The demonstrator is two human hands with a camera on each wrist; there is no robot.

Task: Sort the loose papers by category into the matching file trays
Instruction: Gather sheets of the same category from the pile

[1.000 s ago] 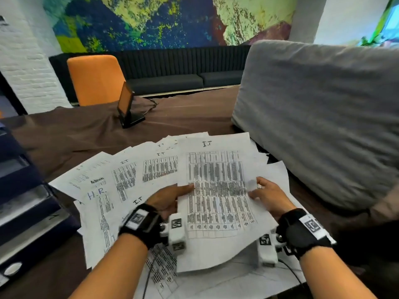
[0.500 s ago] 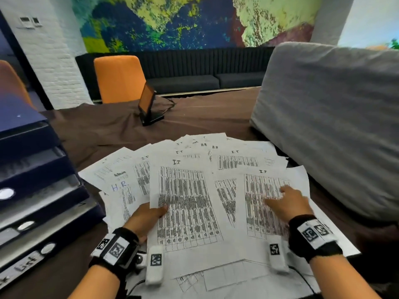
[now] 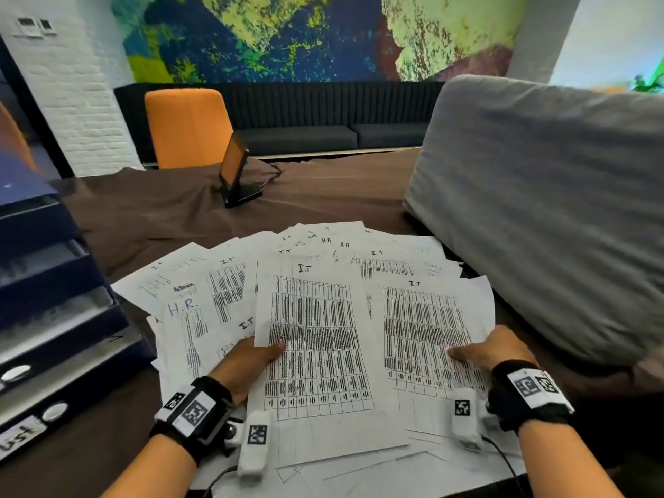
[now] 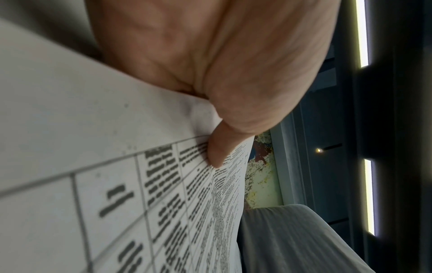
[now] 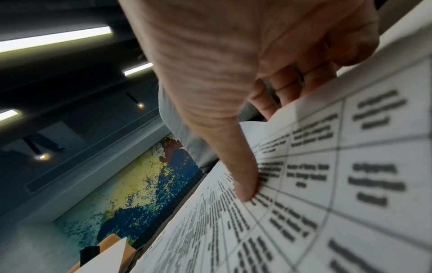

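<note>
Nearest, the left hand (image 3: 248, 357) is seen at the left edge of an I.T sheet (image 3: 316, 339); the sheet is pinched, thumb (image 4: 218, 151) on the printed face and the fingers hidden under it. The right hand (image 3: 492, 348) is seen at the right edge of a second I.T sheet (image 3: 424, 332); that sheet is also pinched, thumb (image 5: 243, 177) pressed on top and fingers (image 5: 290, 86) curled beneath the edge. The two sheets are held side by side, just above the spread.

Beneath and beyond them, the loose papers (image 3: 222, 292) are fanned out overlapping on the brown tablecloth (image 3: 161, 213); headings I.T, H.R. and Admin are legible, other text is too blurred to be read. The file trays (image 3: 54, 310), a dark blue stack, are placed at the left, just beside the papers; a handwritten label is fixed on the lowest front, unreadable.

At the right, a grey cushion (image 3: 546, 210) is set touching the paper spread. Farther back, a small tilted screen (image 3: 235, 170) is stood on the cloth, an orange chair (image 3: 187, 127) behind it, then a dark bench (image 3: 323, 120) under a painted wall (image 3: 305, 34).
</note>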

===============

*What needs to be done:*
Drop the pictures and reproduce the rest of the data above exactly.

*Answer area:*
The demonstrator is two human hands with a camera on each wrist; there is no robot.

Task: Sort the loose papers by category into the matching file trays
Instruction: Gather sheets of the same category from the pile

[1.000 s ago] 
[0.500 s ago] 
[now] 
[now] 
[now] 

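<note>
Nearest, the left hand (image 3: 248, 357) is seen at the left edge of an I.T sheet (image 3: 316, 339); the sheet is pinched, thumb (image 4: 218, 151) on the printed face and the fingers hidden under it. The right hand (image 3: 492, 348) is seen at the right edge of a second I.T sheet (image 3: 424, 332); that sheet is also pinched, thumb (image 5: 243, 177) pressed on top and fingers (image 5: 290, 86) curled beneath the edge. The two sheets are held side by side, just above the spread.

Beneath and beyond them, the loose papers (image 3: 222, 292) are fanned out overlapping on the brown tablecloth (image 3: 161, 213); headings I.T, H.R. and Admin are legible, other text is too blurred to be read. The file trays (image 3: 54, 310), a dark blue stack, are placed at the left, just beside the papers; a handwritten label is fixed on the lowest front, unreadable.

At the right, a grey cushion (image 3: 546, 210) is set touching the paper spread. Farther back, a small tilted screen (image 3: 235, 170) is stood on the cloth, an orange chair (image 3: 187, 127) behind it, then a dark bench (image 3: 323, 120) under a painted wall (image 3: 305, 34).
</note>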

Nothing further remains for this exercise.